If you are planning to take out a UK mortgage, you should also plan what insurance protection you need as well. There is a bewildering array of insurance policies that are out in the market. This can be quite confusing for the first time buyer. Here is a quick run down of the types of insurance that you should consider.
Buildings Insurance - This will protect you if you house is seriously damaged in some way e.g. a tree falling on it. All lenders will insist that you have buildings insurance, so you won't be able to get a mortgage without it. If you live in a flat, there will be buildings insurance arranged jointly for the whole property. This is often paid out of a central fund for which you will contribute a service charge to.
Life Insurance - Contrary to popular opinion, life insurance is not necessarily compulsory when you take out a mortgage. Many lenders will not insist on it, but it is a good idea. Think how you would pay your mortgage if you or a partner were to die. Check with your lender or on the Key Facts Illustration document to see if there are any compulsory insurances that need to be taken out with your particular mortgage product.

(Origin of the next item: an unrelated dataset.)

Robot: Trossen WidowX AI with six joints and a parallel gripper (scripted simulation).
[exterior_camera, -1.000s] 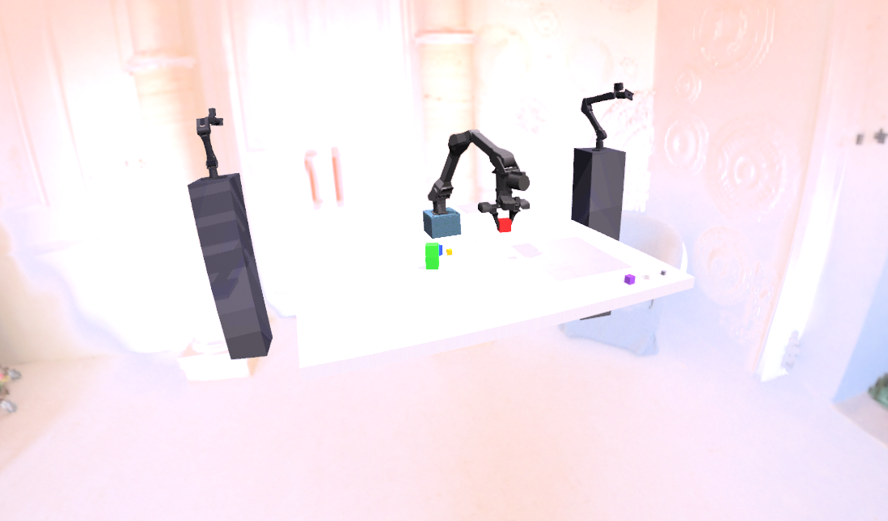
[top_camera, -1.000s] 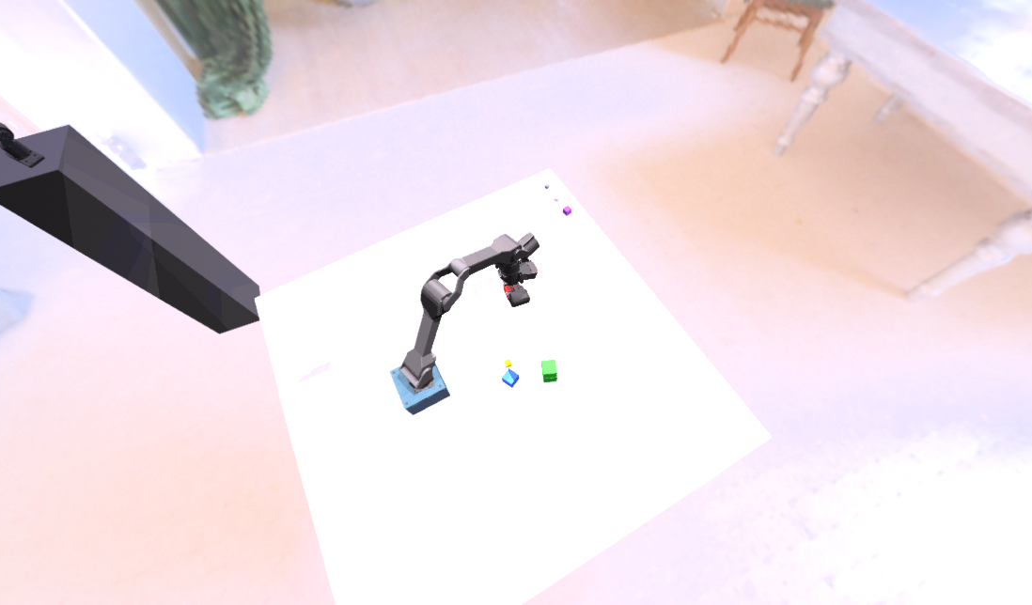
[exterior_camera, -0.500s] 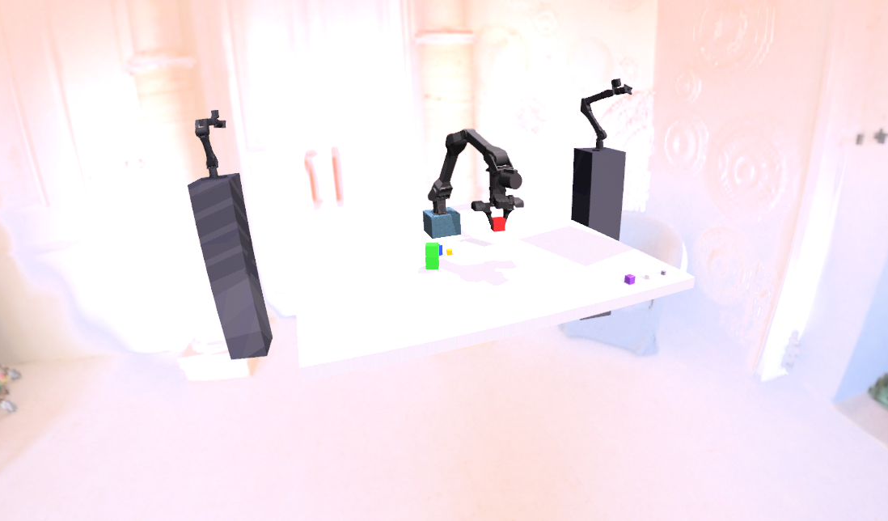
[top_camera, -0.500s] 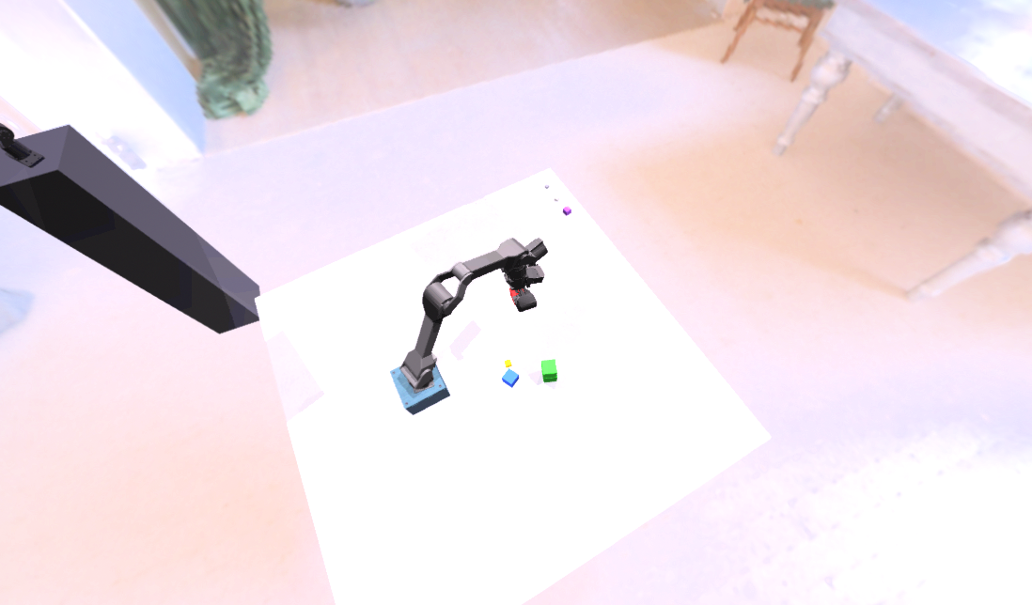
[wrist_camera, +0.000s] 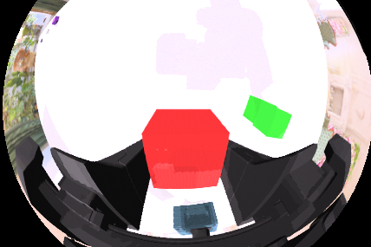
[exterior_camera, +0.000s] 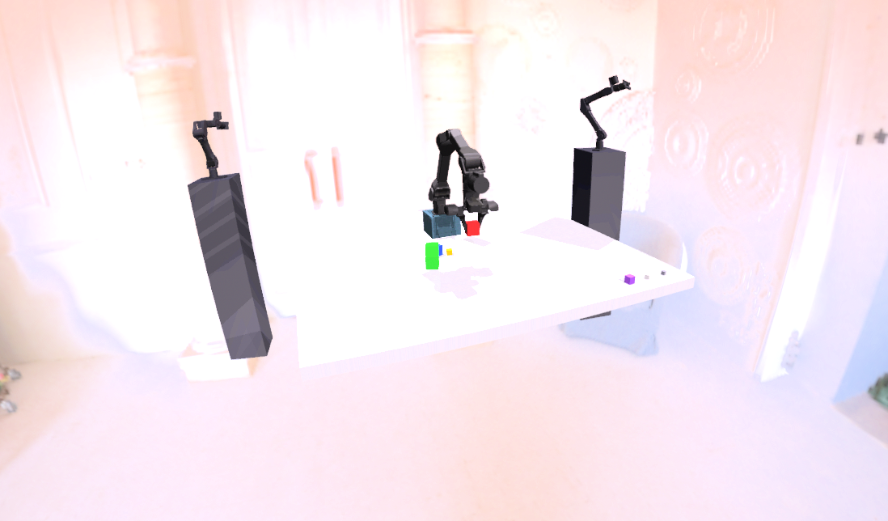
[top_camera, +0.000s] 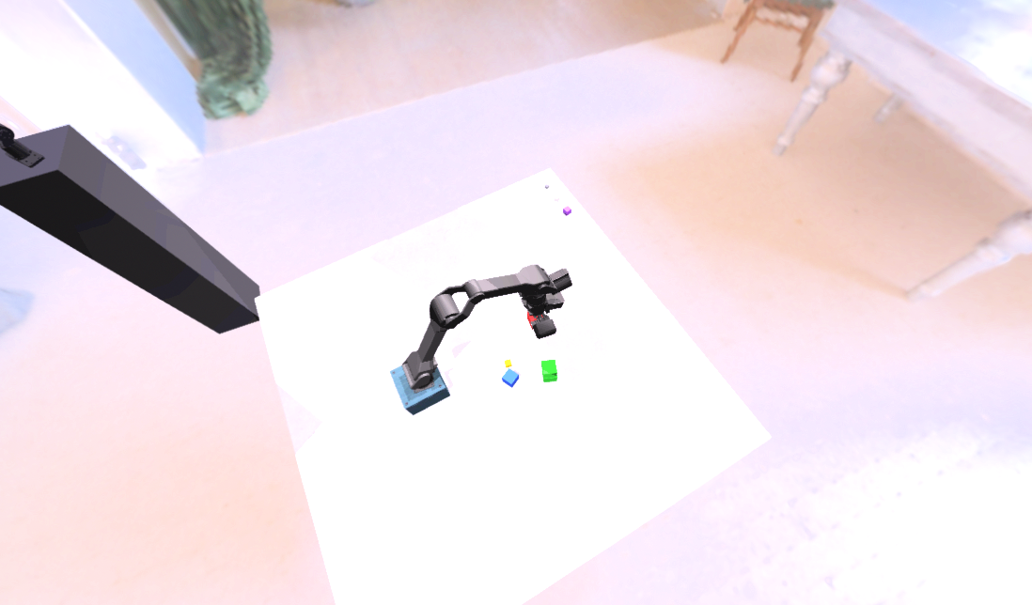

Mortgage Payment Protection - this will allow your monthly mortgage to be paid if you are off work sick for a period of time. Again this is not usually compulsory, but maybe worth considering.
Here's a tip that could save you money on your insurance. If you are going through an independent mortgage broker they will find the best UK mortgage deal on the market for you. But many are tied to one insurance company. So the insurance that they offer you is not necessarily going to be the cheapest. It is always worth shopping around to see if you can get a better deal.